Oh gosh, I guess I'm really bored.
Have fun :)

- Trib'

Pasdar
November 5th, 2009, 03:46 PM
This is definitely NOT a joke.

ZankerH
November 5th, 2009, 03:52 PM
That's not how statistics works.

Pasdar
November 5th, 2009, 03:53 PM
Oh and since the effect that Chrome OS, Android, MAMEO, etc will have on the market is not yet known... they can not be included. (in other words, unexpected effects other than those which have already happened can not be taken into consideration... e.g.: Canonical goes bankrupt, etc).

Pasdar
November 5th, 2009, 03:55 PM
That's not how statistics works.

That's exactly how statistics works and is applied.

tuwe
November 5th, 2009, 03:57 PM
so in the year 1996 linux had -1.92% market share?

Simian Man
November 5th, 2009, 04:01 PM
No, that's not how statistics work. For starters, growth and decay are best modeled using exponential functions - not linear ones.

Hallvor
November 5th, 2009, 04:06 PM
In the year 2021... :) Since I'm a math wizz (and everything else actually) and I felt like doing this. I used six years of statistical information to come up with the following equation:

ULiNUX = (0.48*(YEAR-2000))

This equation with an error margin of less than 2.7%, will tell you how many desktop Linux users we will have in the year you enter. The answer is as accurate as the statistical data used, which is the statistical data of the World Wide Web Consortium.

Instead of "YEAR" type any year you wish, and it will give you the percentage of total world Linux desktop users in that year.

Wonderful. In 2208 all competition is wiped out. :lolflag:

hoppipolla
November 5th, 2009, 04:08 PM
lol!

If I were to predict I would say more like within 2 years :)

saulgoode
November 5th, 2009, 04:12 PM
The answer is as accurate as the statistical data used, which is the statistical data of the World Wide Web Consortium
To my knowledge, WC3 (http://www.w3.org/Consortium/) provides no such statistical data. Could you provide a link?

NoaHall
November 5th, 2009, 04:41 PM
Fail.
This would only apply if media coverage and the knowledge of the common human remained at previous/current levels. However, as we all know media coverage has SHOT up. The knowledge of the common human is also rising. There are no stats that can be used for this.

Dr. C
November 5th, 2009, 04:59 PM
No, that's not how statistics work. For starters, growth and decay are best modeled using exponential functions - not linear ones.

A better model for the spread of FLOSS is a Logistic Function http://en.wikipedia.org/wiki/Logistic_function

At the early stages it can be approximated by an exponential function. The assumption that the rate of growth new GNU / Linux desktop users is proportional the the number of existing GNU / Linux desktop users is reasonable since GNU / Linux in the desktop is spread largely by word of mouth. The exponential model start to break down when one introduces Ubuntu to someone only to be told they are using Ubuntu or some other GNU / Linux distribution. It can also be approximated at the early stages as a linear function as the OP has done.
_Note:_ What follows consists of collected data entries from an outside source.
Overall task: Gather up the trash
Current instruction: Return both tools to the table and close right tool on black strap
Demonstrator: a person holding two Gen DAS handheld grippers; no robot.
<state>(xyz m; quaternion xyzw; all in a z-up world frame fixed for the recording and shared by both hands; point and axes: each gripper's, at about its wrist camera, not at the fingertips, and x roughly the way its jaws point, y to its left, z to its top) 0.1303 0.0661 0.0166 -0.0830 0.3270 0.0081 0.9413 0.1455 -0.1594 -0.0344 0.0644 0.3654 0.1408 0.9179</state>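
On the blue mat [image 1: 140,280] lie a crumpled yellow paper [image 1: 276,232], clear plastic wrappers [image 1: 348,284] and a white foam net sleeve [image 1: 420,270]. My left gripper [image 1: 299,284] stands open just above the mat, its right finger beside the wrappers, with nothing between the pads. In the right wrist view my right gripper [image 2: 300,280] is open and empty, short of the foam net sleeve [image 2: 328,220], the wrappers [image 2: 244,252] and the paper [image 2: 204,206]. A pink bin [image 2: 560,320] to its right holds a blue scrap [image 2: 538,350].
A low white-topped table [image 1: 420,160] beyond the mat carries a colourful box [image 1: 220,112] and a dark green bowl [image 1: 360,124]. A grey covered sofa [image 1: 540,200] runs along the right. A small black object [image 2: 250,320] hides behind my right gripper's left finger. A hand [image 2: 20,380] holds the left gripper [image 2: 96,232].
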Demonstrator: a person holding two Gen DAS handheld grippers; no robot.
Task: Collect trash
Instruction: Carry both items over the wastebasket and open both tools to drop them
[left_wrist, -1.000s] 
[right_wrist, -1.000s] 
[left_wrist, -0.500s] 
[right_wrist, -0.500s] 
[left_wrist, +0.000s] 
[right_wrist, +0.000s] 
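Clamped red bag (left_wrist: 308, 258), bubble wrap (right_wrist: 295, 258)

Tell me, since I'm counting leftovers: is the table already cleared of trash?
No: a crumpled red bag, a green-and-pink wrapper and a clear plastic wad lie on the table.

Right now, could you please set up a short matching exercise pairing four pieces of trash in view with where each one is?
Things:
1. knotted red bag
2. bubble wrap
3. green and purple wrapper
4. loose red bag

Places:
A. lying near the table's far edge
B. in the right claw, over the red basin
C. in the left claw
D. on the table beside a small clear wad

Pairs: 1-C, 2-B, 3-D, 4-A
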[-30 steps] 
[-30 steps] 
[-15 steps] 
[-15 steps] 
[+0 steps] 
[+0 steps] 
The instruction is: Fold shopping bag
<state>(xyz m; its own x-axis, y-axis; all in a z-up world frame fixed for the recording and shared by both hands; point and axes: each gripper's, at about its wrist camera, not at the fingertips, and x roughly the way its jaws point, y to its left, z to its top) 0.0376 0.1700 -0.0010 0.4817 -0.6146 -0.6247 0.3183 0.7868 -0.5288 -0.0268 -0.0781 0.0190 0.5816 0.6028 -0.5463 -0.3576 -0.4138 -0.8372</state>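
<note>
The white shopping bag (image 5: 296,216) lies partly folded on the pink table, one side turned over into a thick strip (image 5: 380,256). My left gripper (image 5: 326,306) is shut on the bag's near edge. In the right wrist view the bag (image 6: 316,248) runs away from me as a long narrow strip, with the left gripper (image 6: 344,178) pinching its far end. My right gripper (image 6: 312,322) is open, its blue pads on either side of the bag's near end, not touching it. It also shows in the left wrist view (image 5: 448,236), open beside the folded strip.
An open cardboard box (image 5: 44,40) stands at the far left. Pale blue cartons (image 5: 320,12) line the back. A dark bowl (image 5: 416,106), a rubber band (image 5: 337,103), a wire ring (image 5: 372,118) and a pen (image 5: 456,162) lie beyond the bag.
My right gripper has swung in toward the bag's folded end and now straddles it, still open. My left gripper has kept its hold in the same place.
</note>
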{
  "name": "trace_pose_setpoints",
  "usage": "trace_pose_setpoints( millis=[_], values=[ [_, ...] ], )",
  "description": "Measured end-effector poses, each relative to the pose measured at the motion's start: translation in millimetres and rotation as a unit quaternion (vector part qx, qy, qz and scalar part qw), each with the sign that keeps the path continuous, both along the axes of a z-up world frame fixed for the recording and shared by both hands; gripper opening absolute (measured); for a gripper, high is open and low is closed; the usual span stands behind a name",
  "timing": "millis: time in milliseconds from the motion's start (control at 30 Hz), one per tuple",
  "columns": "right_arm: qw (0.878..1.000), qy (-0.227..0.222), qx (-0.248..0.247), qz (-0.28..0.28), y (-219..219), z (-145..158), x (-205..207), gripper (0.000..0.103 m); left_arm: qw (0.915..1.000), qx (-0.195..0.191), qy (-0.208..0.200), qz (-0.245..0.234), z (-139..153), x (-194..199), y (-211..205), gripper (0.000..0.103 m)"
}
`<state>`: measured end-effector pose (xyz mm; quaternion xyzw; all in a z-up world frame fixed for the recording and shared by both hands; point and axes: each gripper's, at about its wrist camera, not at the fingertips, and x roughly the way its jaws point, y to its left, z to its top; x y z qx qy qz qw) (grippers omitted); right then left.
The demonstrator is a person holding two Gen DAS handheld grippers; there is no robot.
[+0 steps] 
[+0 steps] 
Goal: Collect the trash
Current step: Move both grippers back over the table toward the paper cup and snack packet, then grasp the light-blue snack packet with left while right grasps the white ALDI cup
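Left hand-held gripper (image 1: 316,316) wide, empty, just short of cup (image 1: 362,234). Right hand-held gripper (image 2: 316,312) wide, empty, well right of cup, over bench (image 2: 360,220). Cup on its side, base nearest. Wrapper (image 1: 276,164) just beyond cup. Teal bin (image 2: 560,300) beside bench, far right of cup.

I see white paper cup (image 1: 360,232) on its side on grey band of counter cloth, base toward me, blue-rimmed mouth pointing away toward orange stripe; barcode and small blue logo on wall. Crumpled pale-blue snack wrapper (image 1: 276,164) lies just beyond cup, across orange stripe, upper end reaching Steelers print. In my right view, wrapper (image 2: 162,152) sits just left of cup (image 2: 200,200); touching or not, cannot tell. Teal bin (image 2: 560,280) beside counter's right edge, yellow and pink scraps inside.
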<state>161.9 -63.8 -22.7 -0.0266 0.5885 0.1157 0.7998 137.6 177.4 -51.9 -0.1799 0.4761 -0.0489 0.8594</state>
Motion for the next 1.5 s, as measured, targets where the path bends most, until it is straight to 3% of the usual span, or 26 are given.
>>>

One must keep in mind the limitation of these approximations. While using a linear approximation to predict 10% market share as the OP has done may be reasonably accurate the linear model will fail when trying to predict say 50% market share.

Merk42
November 5th, 2009, 05:32 PM
This is not how statistics work.
Take the other side of the coin, Microsoft. They went from 0% to their now ~90% market share, so therefore shouldn't their market share increase to 2021 as well? Same for Apple.

Also, obligatory xkcd comic:
http://imgs.xkcd.com/comics/extrapolating.png

PurposeOfReason
November 5th, 2009, 05:48 PM
Yeah, I just woke up. . .

November 5th, 2009, 05:53 PM
In 1998 there was -0.96% for linux. Wow. We were NEGATIVE...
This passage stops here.